Public officials, neighbors and other stakeholders told the development team that they wanted the project to be “an impetus for broad development,” Walton said.
“They want to see more employment opportunities result from the project. They oftentimes will want the project to be a catalyst for more development along the corridor,” Walton said. “It has to be almost like an inflection point for a bigger conversation about community growth.”
Community-Driven Design
The community also had a say in the project’s design.
“We don’t walk into the project with a preset goal of how it’s going to play out. Our role at the beginning of the project is to listen and to respond,” Walton said. “We ask a lot of leading questions: What kind of materiality does the community gravitate toward? What are some of the site features and programming elements that are important to them? And in answering those questions, the community is telling us what they value.”
Those values evolved into a few design goals. Friend Health has satellite locations offering myriad services throughout the south side of Chicago, but it wanted its new location to offer all of its services under one roof.
“You’ll see the pharmacy, OB/GYN, family medicine, behavioral health, community and teaching spaces, and also clinical support spaces,” Walton said.
Construction started in 2021 in the throes of the pandemic. Walton said the project was one of the first he’d done where construction meetings were held virtually.
“We only went to the job site when we absolutely had to look at something,” he said.
Challenges at the site included a slab that was sinking in and foundational elements below that slab that were conflicting with the work.
“We had to do a lot of pivoting to get rid of a lot of foundations below grade that were unknown,” Walton said.
Before it was a beauty store, the building was a furniture supply store with its 2nd-floor floor-to-ceiling height only reaching 10 feet. Ideally, the height would be 12 to 14 feet, and the team “had to do a lot of creative work” to fit the mechanical systems on the second floor because of the relatively low ceiling height, Walton said.
The team also had to build exam rooms around the building’s columns.
“The building was informing the design and that was a challenge,” Walton said.
And like many other projects of the era, supply chain delays were another hurdle. The electric transformer, for example, had to be ordered six months in advance.
A New Chapter
Friend Health’s Woodlawn Center opened last year. If you visit the site now, you’ll be greeted by its distinct red façade, and a community mural along 63rd Street that shows the history of Woodlawn. The colorful additions help bring out the building’s façade to match the rest of the street wall and align it with townhouses next door.

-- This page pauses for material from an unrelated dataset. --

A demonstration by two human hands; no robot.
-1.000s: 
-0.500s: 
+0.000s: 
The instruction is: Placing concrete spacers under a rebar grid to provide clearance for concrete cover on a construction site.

For its efforts, Moody Nolan received an award for historic preservation and restoration from the National Organization of Minority Architects (NOMA) as one of the Phil Freelon Professional Design Award Winners. The American Institute of Architects (AIA) Columbus chapter gave the project a merit award in the large project category during its 2023 Architecture Awards.
And the work may not be done yet. Friend Health already moved its headquarters to the new health center, but has plans for a potential expansion nearby. Their development partner, DL3, also has “a lot of interest” in filling in other parts of the intersection that remain vacant, Walton said.

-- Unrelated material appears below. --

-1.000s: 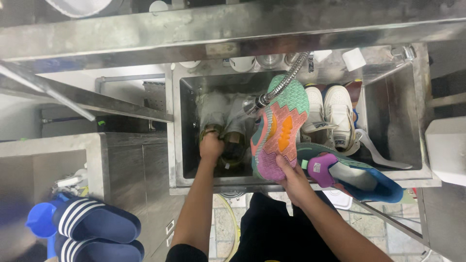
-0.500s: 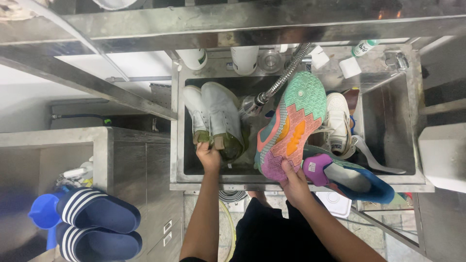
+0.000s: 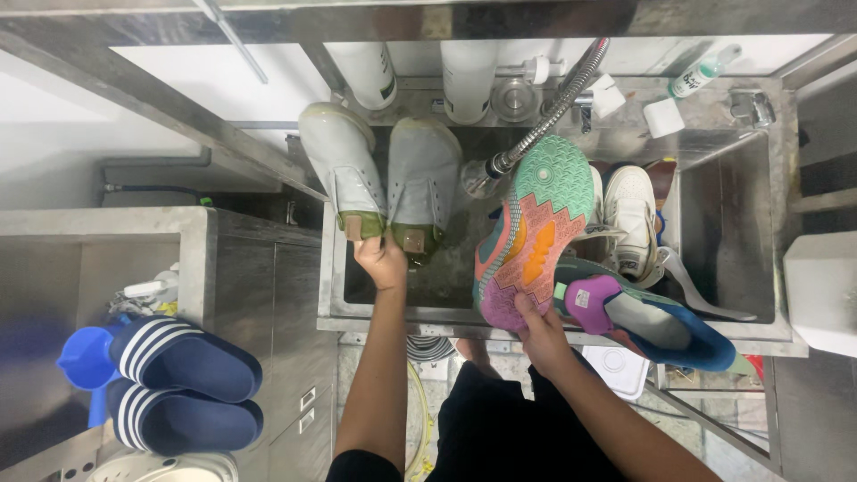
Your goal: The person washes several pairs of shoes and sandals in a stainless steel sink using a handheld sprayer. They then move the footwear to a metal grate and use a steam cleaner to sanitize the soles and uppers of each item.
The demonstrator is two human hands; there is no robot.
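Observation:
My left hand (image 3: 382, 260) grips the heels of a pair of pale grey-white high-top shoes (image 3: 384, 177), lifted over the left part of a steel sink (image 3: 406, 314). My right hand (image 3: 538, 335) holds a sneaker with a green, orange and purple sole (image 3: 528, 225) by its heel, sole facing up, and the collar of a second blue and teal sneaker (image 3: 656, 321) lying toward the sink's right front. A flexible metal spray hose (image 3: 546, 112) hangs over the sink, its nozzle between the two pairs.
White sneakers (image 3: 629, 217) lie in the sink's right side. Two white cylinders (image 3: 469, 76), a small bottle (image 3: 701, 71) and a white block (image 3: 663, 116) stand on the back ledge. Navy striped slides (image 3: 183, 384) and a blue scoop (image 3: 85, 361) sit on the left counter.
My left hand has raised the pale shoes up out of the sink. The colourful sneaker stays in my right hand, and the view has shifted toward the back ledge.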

Until then, Walton cherishes the reaction he’s gotten from patients who have visited the new health center so far.
“A lot of the time we’ll see community members walk in and you can see their face light up, and that’s the reward. You’re getting that response that they’re excited that this is their new clinical home and it’s fresh, modern and new, and it feels like a place that was designed specifically for them,” Walton said. “And that kind of gives you the goosebumps when you walk in and you see that reaction.”